As such, whereas legacy aircraft depend on the F-35 for its stealth to provide terminal guidance for missiles, the Lightning II relies on the 4th gen planes for their superior payload. Because of its stealthy design, the F-35 can only carry weapons internally which makes for a limited payload unlike non-stealthy legacy fighters that can act as stand-off arsenal planes.
Nonetheless, stealth fighters might become perishable assets like their legacy counterparts in an aerial A2/AD environment. Indeed, it’s necessary to understand that stealth fighters are detectable by low frequency radars (or acquisition radars) – designed for surveillance and early warning – that can cue high-frequency engagement radars towards the F-35’s location. That said, low-frequency surveillance radars are characterized by broader beams scouting a larger area, but with lower radar resolution than high frequency targeting radars. Thus, they only give a very approximate location of where an incoming aircraft is for ground based engagement radars whose narrower beams aren’t effective in searching a vast area. But, from their giving a very general idea, low-frequency radars can now provide high-frequency targeting radars an approximate sense of where an enemy stealth fighter is. Indeed, unlike the previous generation of acquisition radars with mechanically rotating dishes, new ground-based low-frequency AESA acquisition radars can detect 5th gen aircraft at greater ranges and more importantly, they can provide greater accuracy in cueing high-frequency engagement radars towards a stealth platform.

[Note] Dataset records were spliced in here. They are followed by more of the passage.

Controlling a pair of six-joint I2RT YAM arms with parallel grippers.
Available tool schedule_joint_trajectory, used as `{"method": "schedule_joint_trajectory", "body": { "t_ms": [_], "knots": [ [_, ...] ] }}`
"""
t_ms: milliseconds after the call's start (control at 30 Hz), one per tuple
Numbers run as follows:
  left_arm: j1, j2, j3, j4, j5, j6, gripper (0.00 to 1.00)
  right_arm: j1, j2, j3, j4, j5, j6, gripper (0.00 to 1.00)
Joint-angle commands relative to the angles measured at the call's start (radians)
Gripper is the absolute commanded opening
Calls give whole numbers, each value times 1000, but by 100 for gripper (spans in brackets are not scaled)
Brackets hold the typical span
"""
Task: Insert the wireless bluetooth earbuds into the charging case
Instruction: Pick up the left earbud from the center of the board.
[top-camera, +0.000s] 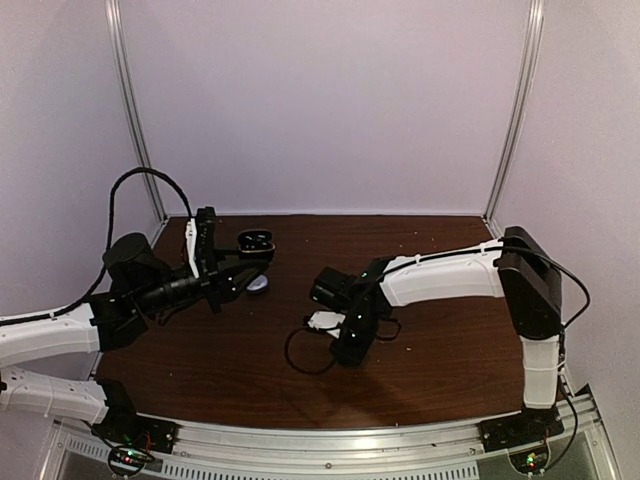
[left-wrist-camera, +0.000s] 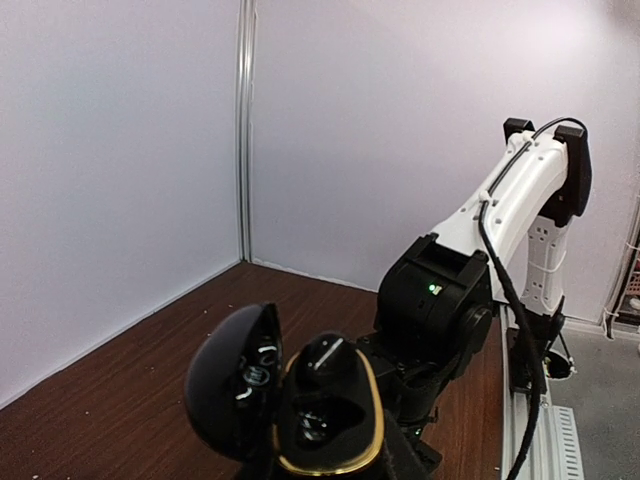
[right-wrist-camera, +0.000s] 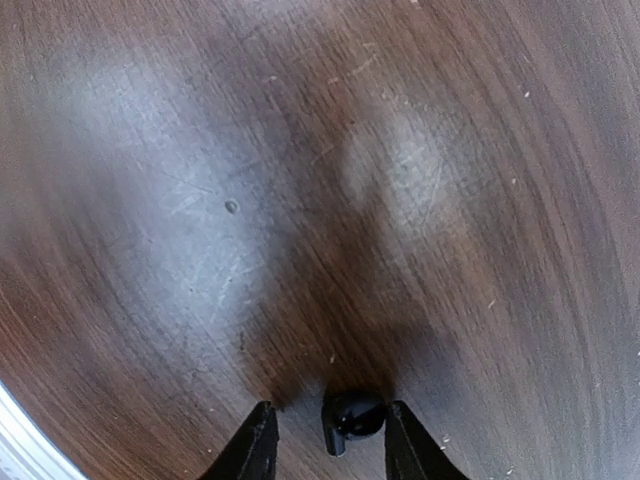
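The left hand (top-camera: 236, 262) was clamped on the open case (left-wrist-camera: 335, 440), with a seated earbud (left-wrist-camera: 325, 355) apparently inside. The right hand (right-wrist-camera: 330, 425), fingers apart, straddled a loose earbud (right-wrist-camera: 355, 413) on the surface (right-wrist-camera: 200, 200); it was not yet gripped.

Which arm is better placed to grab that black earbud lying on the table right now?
Right. The right end effector hangs over the table with open fingers either side of the black earbud. The left end effector is occupied, holding the open charging case off the table.

A robotics lab booth: blank white walls (top-camera: 320, 100), metal corner posts (top-camera: 137, 110), brown table (top-camera: 240, 370).
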Motion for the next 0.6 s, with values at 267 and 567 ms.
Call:
{"method": "schedule_joint_trajectory", "body": {
  "t_ms": [267, 567],
  "knots": [
    [6, -12, 0, 29, -19, 17, 0, -17, 28, 24, -20, -8, -15, 23],
    [6, -20, -20, 51, -87, 7, 0, -33, -30, 23, 13, -52, -10, 18]
  ]
}}
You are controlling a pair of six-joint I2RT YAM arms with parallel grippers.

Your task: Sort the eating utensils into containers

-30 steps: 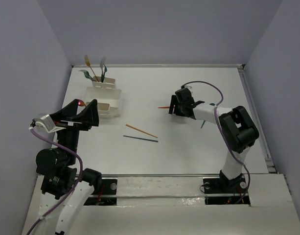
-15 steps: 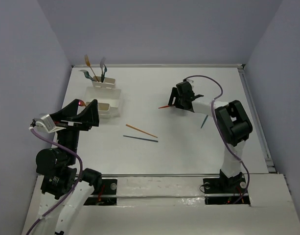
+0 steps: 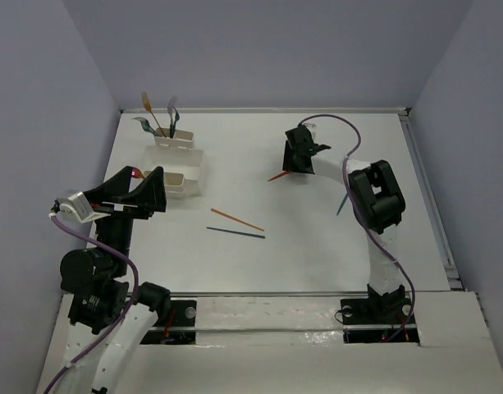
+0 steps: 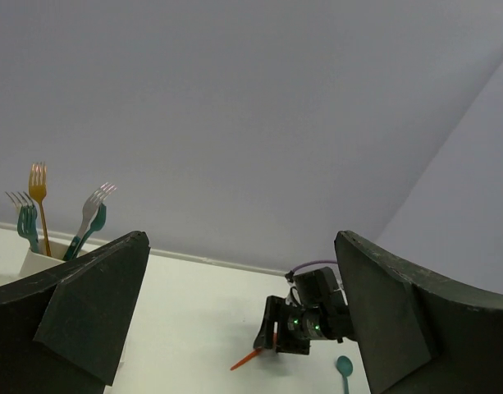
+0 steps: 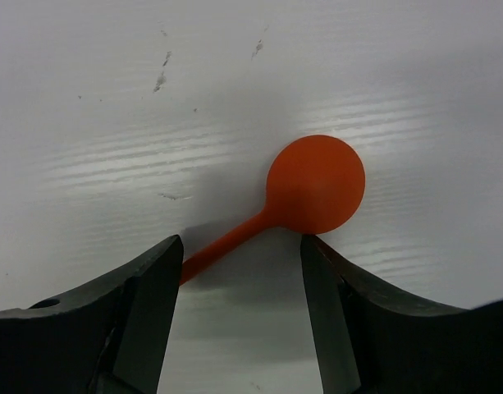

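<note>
An orange spoon (image 5: 317, 185) lies on the white table, bowl just past my right gripper's fingertips, handle running under the left finger (image 5: 144, 304). My right gripper (image 5: 241, 246) is open over it, jaws apart and not closed on it. From above, the right gripper (image 3: 299, 156) sits at the far middle with the spoon (image 3: 277, 176) poking out to its left. My left gripper (image 3: 144, 193) is open, empty and raised near the bins. A narrow bin (image 3: 173, 140) holds several upright forks (image 4: 39, 197). A wider bin (image 3: 185, 168) stands in front of it.
An orange stick (image 3: 236, 219) and a dark blue stick (image 3: 235, 233) lie mid-table. A teal spoon (image 3: 341, 203) lies right of the right arm and also shows in the left wrist view (image 4: 344, 367). Walls close in the table on three sides.
My right gripper has swung toward the far side and a little left, and the orange spoon now lies more slanted. The left arm has not moved.
</note>
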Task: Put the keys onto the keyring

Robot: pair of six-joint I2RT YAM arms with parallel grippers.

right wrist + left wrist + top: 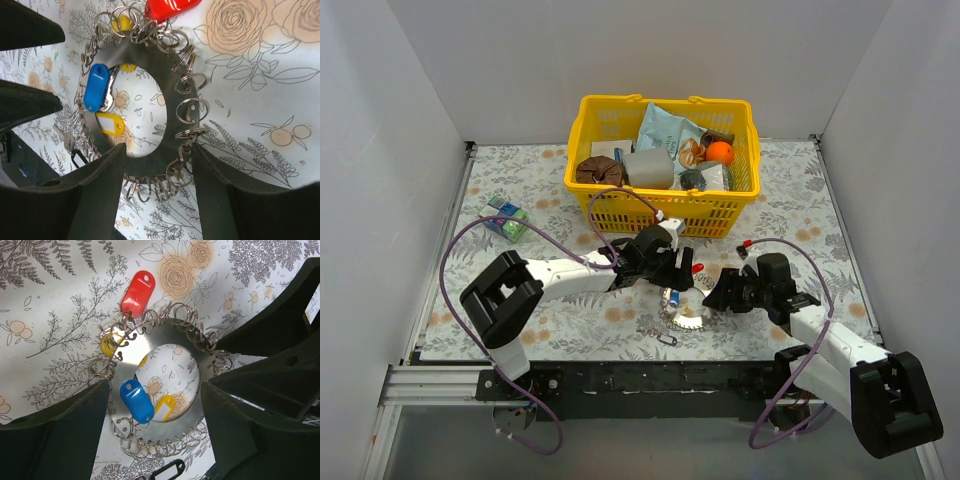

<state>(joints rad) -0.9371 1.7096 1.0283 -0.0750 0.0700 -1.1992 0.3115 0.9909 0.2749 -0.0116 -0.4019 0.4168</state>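
Lying loose on the tabletop [590, 330] nearest the arms, a black tag [670, 338] looks unfitted, while just beyond it the keyring [688, 320], straddled by the wide-open left gripper [156, 385] and right gripper [159, 150], apparently already carries blue, yellow and red keys [136, 400].

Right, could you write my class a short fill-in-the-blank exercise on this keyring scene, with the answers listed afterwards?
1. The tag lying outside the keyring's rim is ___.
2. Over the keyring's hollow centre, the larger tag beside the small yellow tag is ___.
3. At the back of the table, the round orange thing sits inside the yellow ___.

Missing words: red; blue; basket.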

Thus, before performing the ISTAR mission, the F-35 needs to destroy those low-frequency AESA radars in order to prevent cueing of fire control high-frequency radars. For such a task, the F-35 will be reliant on electronic warfare (EW) platforms that are the antithesis of stealthy aircraft with numerous apertures including Radar Warning Receivers (RWR) that pick up radio emissions as well as podded jammers under the wings. The EW aircraft will jam the acquisition radars from a safe distance so that they won’t be able to detect and cue fire-control radars thus permitting the F-35s to safely sneak into enemy airspace and destroy the early-warning radars. Once the surveillance radars are destroyed, the threat of engagement radars vis-à-vis stealthy F-35s is significantly reduced therefore enabling the 5th gen planes to safely conduct the ISTAR mission for the 4th gen heavily-armed fighters.
In conclusion, the success of future SEAD missions will depend on the use of a mixed fighter fleet composed of 4th and 5th gen platforms that can compensate for each other’s weaknesses.